6. The blood spectral classification method integrating SERS and machine learning according to claim 1, characterized in that, The adaptive window Savitzky-Golay filtering process includes the following steps: Based on the original spectral data, its local kurtosis index is calculated; Based on the kurtosis index, an adaptive filter window half-width is dynamically calculated and assigned to each spectral data point; wherein the filter window half-width is negatively correlated with the kurtosis index; For each spectral data point, within its corresponding adaptive filtering window, Savitzky-Golay polynomial fitting is performed on the original spectral data, and the fitted value corresponding to that spectral data point in the fitting result is used as the filtered spectral signal of that spectral data point.

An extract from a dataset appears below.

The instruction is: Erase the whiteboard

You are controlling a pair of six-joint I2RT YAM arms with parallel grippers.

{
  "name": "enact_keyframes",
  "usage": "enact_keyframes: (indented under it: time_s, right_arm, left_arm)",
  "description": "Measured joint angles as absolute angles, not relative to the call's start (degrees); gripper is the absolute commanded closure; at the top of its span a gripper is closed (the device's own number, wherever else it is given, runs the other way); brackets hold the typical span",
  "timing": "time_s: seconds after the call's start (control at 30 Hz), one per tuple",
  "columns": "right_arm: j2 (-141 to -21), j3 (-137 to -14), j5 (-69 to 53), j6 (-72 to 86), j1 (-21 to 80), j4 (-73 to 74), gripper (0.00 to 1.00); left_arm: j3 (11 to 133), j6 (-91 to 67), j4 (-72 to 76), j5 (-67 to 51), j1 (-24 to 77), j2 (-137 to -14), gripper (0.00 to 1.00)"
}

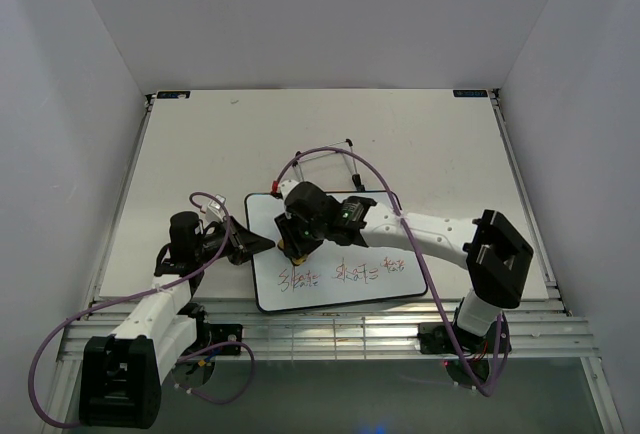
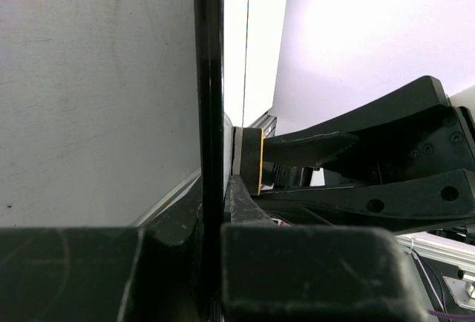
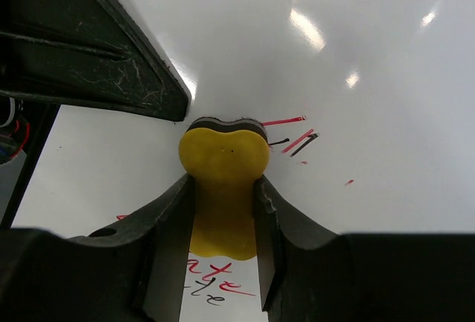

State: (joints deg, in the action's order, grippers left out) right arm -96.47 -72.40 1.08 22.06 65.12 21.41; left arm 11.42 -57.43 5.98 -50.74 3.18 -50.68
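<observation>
Near-centre on the pale flat table [image 1: 200, 144], just beyond the arm bases, I've got the large glossy white rectangular whiteboard [image 1: 370, 254] with its thin black rim lying flat, slightly skewed. Red-and-black scribbled writing [image 1: 355, 273] sits in three clumps along its near strip. The far part of the board reads blank where the arm doesn't cover it. The right wrist view shows a few short red and black strokes [image 3: 293, 140] just right of the eraser, and more writing on the near side of it.

The small yellow foam eraser [image 3: 225, 155] has its dark felt layer against the board. It's pinched snug between the two fingers of the right gripper [image 3: 225, 196], one on each side. From the top view I see that gripper [image 1: 297, 246] over the left-centre of the board, just beyond the leftmost clump.

The left gripper [image 1: 262, 242] comes in from the left and is clamped on the board's left rim. Its wrist view shows the black rim running straight between the two pressed-in fingers [image 2: 312, 270], with the eraser edge-on further along.

A thin wire easel stand [image 1: 340, 154] with red tips lies on the table just past the board's far edge. A purple cable [image 1: 390, 194] loops over the right arm.
</observation>
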Motion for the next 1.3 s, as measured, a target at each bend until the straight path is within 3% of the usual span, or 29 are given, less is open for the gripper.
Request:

7. The blood spectral classification method integrating SERS and machine learning according to claim 6, characterized in that, The adaptive baseline correction process based on wavelet transform includes the following steps: The filtered spectral signal is decomposed into multiple detail coefficient components including high-frequency information and approximate coefficient components containing low-frequency baseline information by performing discrete wavelet transform. Calculate the total variation of the filtered spectral signal; Based on the total variation, the wavelet basis function and the number of wavelet decomposition layers are adaptively selected. Set the detailed coefficient components to zero, and then perform an inverse wavelet transform on the approximation coefficient components to reconstruct the baseline signal; Based on the filtered spectral signal and the baseline signal, the baseline-corrected spectral signal is obtained.
8. The blood spectral classification method integrating SERS and machine learning according to claim 7, characterized in that, The normalization process specifically involves obtaining a standardized spectrum based on the baseline-corrected spectral signal through vector normalization or area normalization.

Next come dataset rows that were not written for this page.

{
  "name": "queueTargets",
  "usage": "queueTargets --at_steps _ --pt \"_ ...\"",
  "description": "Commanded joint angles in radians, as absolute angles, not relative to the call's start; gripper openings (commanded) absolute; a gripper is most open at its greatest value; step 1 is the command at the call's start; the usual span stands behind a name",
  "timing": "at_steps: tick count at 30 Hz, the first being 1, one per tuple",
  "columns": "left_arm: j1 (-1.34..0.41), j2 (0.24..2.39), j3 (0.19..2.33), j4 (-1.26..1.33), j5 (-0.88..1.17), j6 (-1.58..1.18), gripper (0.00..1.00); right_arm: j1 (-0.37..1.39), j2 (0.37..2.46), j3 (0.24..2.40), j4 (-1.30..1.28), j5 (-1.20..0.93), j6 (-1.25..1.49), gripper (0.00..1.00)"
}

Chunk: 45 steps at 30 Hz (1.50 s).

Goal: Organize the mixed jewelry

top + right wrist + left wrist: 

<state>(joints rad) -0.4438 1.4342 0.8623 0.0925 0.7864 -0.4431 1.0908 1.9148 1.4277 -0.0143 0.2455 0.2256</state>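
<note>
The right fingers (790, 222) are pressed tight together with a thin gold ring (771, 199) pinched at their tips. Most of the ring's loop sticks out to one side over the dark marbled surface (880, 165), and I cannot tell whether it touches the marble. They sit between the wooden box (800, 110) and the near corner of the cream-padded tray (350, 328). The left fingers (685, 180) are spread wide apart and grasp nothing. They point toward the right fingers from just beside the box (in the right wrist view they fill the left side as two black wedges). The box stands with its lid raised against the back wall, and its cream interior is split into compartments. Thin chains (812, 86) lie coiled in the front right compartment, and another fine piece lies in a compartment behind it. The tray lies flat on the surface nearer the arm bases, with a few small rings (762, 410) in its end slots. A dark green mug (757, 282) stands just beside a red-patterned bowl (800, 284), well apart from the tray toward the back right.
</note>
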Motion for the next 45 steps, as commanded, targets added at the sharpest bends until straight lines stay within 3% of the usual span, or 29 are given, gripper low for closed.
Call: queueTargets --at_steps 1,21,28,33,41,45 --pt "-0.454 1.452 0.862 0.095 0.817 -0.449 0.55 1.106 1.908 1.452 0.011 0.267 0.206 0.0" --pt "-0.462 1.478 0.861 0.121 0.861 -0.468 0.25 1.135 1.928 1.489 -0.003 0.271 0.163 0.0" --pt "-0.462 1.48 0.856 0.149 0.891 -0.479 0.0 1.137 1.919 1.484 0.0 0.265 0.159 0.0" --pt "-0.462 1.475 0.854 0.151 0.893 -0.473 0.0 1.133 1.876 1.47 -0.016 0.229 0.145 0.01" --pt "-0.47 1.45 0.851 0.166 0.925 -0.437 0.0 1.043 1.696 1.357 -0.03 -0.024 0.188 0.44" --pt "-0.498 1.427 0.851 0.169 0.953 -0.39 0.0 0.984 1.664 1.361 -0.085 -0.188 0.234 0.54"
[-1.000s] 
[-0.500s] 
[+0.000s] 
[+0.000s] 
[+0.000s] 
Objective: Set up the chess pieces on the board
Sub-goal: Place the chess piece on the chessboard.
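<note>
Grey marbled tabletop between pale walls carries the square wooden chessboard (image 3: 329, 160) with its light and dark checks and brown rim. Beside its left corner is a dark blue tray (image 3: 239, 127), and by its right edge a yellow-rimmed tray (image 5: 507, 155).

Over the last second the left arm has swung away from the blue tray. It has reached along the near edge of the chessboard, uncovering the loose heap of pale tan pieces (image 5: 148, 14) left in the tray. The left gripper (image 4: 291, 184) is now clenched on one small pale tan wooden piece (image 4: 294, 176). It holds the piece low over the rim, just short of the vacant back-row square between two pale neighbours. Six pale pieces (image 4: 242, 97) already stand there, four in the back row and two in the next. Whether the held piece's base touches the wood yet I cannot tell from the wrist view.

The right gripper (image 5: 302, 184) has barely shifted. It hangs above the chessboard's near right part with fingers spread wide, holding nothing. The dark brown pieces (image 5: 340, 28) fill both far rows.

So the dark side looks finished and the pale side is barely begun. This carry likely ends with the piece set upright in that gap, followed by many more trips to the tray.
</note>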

9. The blood spectral classification method integrating SERS and machine learning according to claim 1, characterized in that, The linear discriminant analysis model classifies the category identifiers based on the output value of the discriminant function. When the output value of the discrimination function is less than the first preset value, it corresponds to the first spectral category; When the output value of the discrimination function is greater than or equal to the first preset value, but less than or equal to the second preset value, it corresponds to the second spectral category; When the output value of the discrimination function is greater than the second preset value, it corresponds to the third spectral category.

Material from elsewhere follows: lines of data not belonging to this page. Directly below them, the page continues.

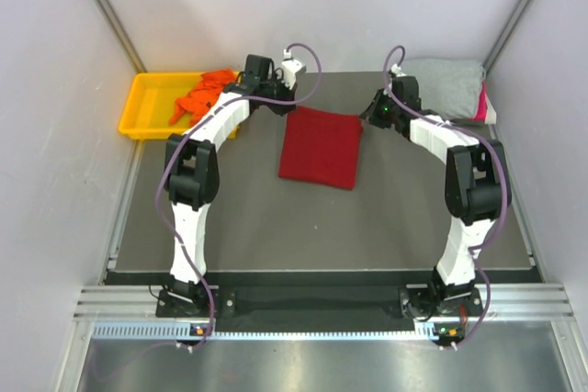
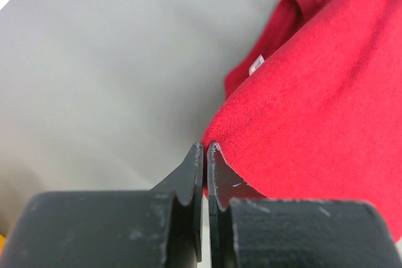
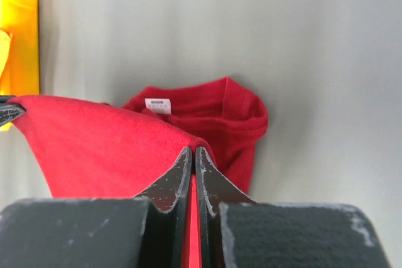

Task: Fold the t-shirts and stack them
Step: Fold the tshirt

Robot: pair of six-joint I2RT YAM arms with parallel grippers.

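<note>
Left hand point(image 2: 205, 149) and right hand point(image 3: 193, 152) pinched the dark red t-shirt point(image 1: 321, 147) on the walled-in grey tabletop point(image 1: 276, 218). Yellow tray point(image 1: 150, 105) sat left, grey t-shirt point(image 1: 446, 84) right.

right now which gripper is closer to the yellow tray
Left. The left gripper pinches the far corner of the dark red shirt nearest the yellow tray; the right gripper pinches the other far corner, across the shirt.
</note>
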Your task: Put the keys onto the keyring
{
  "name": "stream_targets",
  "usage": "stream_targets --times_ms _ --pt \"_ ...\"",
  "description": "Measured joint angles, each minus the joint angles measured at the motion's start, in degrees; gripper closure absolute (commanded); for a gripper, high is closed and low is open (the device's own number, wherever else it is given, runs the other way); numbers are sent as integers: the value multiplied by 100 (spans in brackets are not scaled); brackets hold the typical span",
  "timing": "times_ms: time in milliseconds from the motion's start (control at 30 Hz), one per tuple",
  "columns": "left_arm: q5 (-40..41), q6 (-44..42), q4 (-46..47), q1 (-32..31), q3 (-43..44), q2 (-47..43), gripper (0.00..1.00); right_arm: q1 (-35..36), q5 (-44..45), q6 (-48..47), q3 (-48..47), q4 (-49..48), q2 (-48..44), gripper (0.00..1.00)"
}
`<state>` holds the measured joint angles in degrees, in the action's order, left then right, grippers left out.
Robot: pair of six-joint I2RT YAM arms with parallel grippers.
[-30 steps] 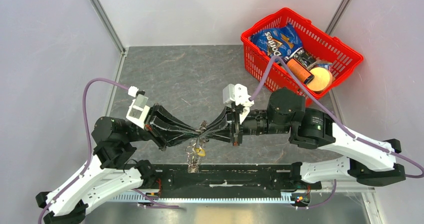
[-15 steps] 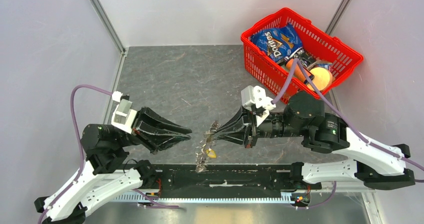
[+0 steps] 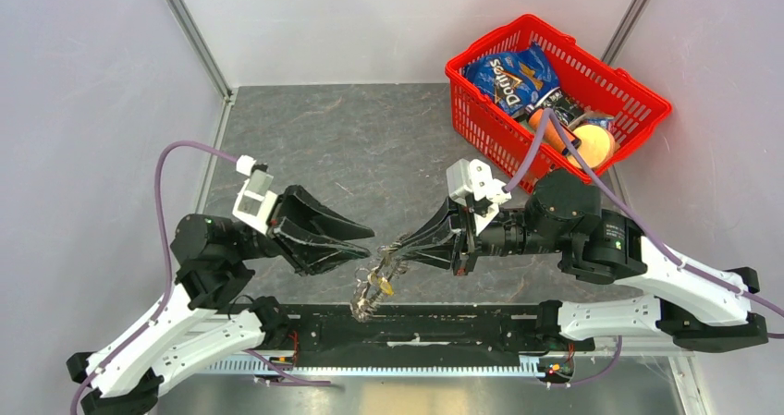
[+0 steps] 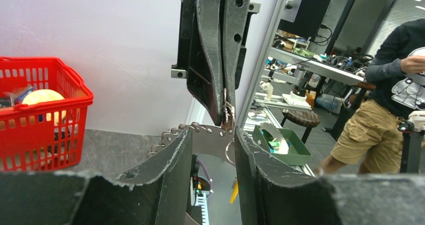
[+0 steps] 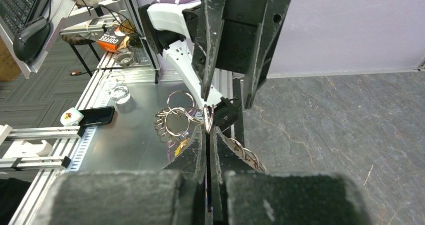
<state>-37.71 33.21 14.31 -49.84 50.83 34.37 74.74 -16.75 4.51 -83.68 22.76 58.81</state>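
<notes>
The right fingers [image 3: 423, 240] are pinched shut on the keyring [image 3: 376, 278], which dangles over the near edge of the desk [image 3: 370, 147], the left fingers [image 3: 338, 226] spread beside it; light, loose, slippery metal, I'd say, best taken by the bare ring wire.

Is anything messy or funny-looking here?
A little. The keyring isn't lying on the table. It dangles in the air, pinched by the shut right gripper, with a yellow key hanging underneath. The left gripper is open beside it. The red basket sits crooked in the far right corner.
</notes>
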Motion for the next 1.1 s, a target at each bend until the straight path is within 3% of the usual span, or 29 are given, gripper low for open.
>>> stream_targets --times_ms 333,700,1100 --pt "-317 96 66 0 33 249 56 0 72 48 -2 11 66 100" --pt "-356 107 79 0 120 249 66 0 234 61 -4 138 227 100" --pt "-435 63 -186 0 208 229 67 0 267 61 -4 162 227 100"
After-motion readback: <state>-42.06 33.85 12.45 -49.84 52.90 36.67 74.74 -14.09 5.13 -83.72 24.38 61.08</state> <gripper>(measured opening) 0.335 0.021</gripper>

10. A blood spectral classification system integrating SERS and machine learning, characterized in that, include: The sample processing unit is used to mix human peripheral blood samples with SERS enhancement reagents to obtain the test mixture. The spectral acquisition unit is used to generate a local photothermal effect by irradiating the SERS substrate with a laser to perform photothermal-driven micro-convection enrichment processing on the mixture to be tested, and to enrich the target molecules in the human peripheral blood sample to the laser hot spot area through thermocapillary convection. And the raw spectral data of the mixture to be tested within a preset wavenumber range are obtained by a Raman spectroscopy acquisition device; The preprocessing unit is used to preprocess the original spectral data to obtain a standardized spectrum; the preprocessing includes adaptive window Savitzky-Golay filtering, adaptive baseline correction based on wavelet transform, and normalization. The data processing unit is used to input the standardized spectrum into the principal component analysis model to extract the principal component score vector of the spectrum; The classification unit is used to input the principal component score vector into the linear discriminant analysis model to obtain the category identifier of the human peripheral blood sample; the category identifier includes a first spectral category, a second spectral category, and a third spectral category.